# July Voting Poll



## Ivyacres (Jun 3, 2011)

Cast your votes now.
Select all your favorites then click on 'Cast Vote'.


----------



## Ivyacres (Jun 3, 2011)

The votes are coming in!


----------



## Ivyacres (Jun 3, 2011)

It's time to vote! Choose all your favorite pics from our members entries in this month's photo contest, “Face Smooch”
It's Multiple Choice so vote for every photo that you like. 
First select all the photos you like, then click 'Vote Now'.

This poll will close on Wednesday July 29th at 9:01pm.


----------



## Ivyacres (Jun 3, 2011)

There is still time to vote.

This poll will close: Jul 29, 2020 9:01 PM.
Multiple votes are allowed.


----------



## dbrown (Nov 13, 2018)

Thanks to all who entered! So many smoochable faces! 😍


----------



## CAROLINA MOM (May 12, 2009)

Only 22 members have voted so far.......

The Voting Poll closes Wednesday July 29th @ 5:01 PM EST

It's multiple choice so you can vote for ALL your favorites!


----------



## 3goldens2keep (Feb 13, 2019)

Boy you all made it really hard to find favorites....I would take them all....Smooches they are!


----------



## Ivyacres (Jun 3, 2011)

There's only a few days left to choose your favorite smoochible face in this month's contest.


----------



## CAROLINA MOM (May 12, 2009)

27 Votes are in so far.

It's multiple choice, pick all your favorites, then Vote Now!

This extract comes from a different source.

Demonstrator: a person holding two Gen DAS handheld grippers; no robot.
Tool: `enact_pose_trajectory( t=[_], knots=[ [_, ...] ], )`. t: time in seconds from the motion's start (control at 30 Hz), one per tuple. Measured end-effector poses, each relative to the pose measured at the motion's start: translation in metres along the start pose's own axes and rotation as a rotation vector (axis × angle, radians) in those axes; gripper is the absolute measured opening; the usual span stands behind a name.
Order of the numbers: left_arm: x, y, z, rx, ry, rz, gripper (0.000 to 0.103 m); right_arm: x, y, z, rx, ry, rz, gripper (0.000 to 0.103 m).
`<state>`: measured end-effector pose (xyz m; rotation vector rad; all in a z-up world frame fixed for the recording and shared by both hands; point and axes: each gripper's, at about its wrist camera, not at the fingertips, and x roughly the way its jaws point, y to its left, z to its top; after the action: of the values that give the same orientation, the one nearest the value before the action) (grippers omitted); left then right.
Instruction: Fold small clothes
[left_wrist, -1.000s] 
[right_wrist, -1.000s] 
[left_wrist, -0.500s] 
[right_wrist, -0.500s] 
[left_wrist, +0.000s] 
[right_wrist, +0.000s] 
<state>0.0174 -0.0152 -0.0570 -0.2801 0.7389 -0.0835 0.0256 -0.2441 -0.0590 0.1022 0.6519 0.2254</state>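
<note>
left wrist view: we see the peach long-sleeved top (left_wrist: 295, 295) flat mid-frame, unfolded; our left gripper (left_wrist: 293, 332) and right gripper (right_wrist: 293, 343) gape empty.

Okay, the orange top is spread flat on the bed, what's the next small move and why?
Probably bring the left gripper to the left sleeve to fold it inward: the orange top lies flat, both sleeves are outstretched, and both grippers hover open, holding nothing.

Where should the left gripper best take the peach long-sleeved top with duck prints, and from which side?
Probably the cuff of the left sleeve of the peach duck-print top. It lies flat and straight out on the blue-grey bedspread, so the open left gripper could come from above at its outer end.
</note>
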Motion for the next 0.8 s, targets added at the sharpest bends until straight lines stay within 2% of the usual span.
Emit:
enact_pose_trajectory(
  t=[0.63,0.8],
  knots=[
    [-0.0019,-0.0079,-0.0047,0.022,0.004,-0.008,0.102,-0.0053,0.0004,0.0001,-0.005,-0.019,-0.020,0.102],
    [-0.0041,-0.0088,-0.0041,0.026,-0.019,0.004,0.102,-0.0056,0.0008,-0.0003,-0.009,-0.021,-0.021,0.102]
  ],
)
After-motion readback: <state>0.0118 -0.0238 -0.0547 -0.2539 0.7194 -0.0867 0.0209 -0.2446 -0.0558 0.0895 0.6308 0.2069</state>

Poll closes at 5:01 PM on Wednesday, July 29th.


----------



## Ivyacres (Jun 3, 2011)

Don't miss your chance to choose the winning photo, this voting poll will close in a couple of days.


----------



## CAROLINA MOM (May 12, 2009)

The July Photo Contest Voting poll closes Wednesday, 7/29/2020 at 5:01 PM EST.

Only 30 members have voted so far.

Look through the entries and make ALL your selections, then Vote Now!


----------



## Ivyacres (Jun 3, 2011)

Ivyacres said:


> It's time to vote! Choose all your favorite pics from our members entries in this month's photo contest, “Face Smooch”
> It's Multiple Choice so vote for every photo that you like.
> First select all the photos you like, then click 'Vote Now'.
> 
> This poll will close on Wednesday July 29th at 9:01pm.


So this poll will close tomorrow, Wednesday July 29th but the time has changed...

Total voters 30
This poll will close: Tomorrow at 5:01 PM.
Don't miss your chance to vote for all your favorites.


----------



## Ivyacres (Jun 3, 2011)

Last chance to vote is today.

Total voters 31
This poll will close: Later today at 5:01 PM.


----------



## Ivyacres (Jun 3, 2011)

Congrats to Cjm for having the winning photo of a golden smooch face!


----------



## CAROLINA MOM (May 12, 2009)

Ivyacres said:


> Congrats to Cjm for having the winning photo of a golden smooch face!


Congratulations Cjm!

This was a fun theme, all the entries were really great and it was soooooo incredibly hard voting!


----------



## Sholt (Jun 20, 2019)

Congratulations Cjm! That face looks like it gets smooched on a lot.😊


----------



## Deborus12 (Nov 5, 2017)

Congratulations to Cjm! I knew that pic would win....that expression was so precious ❤


----------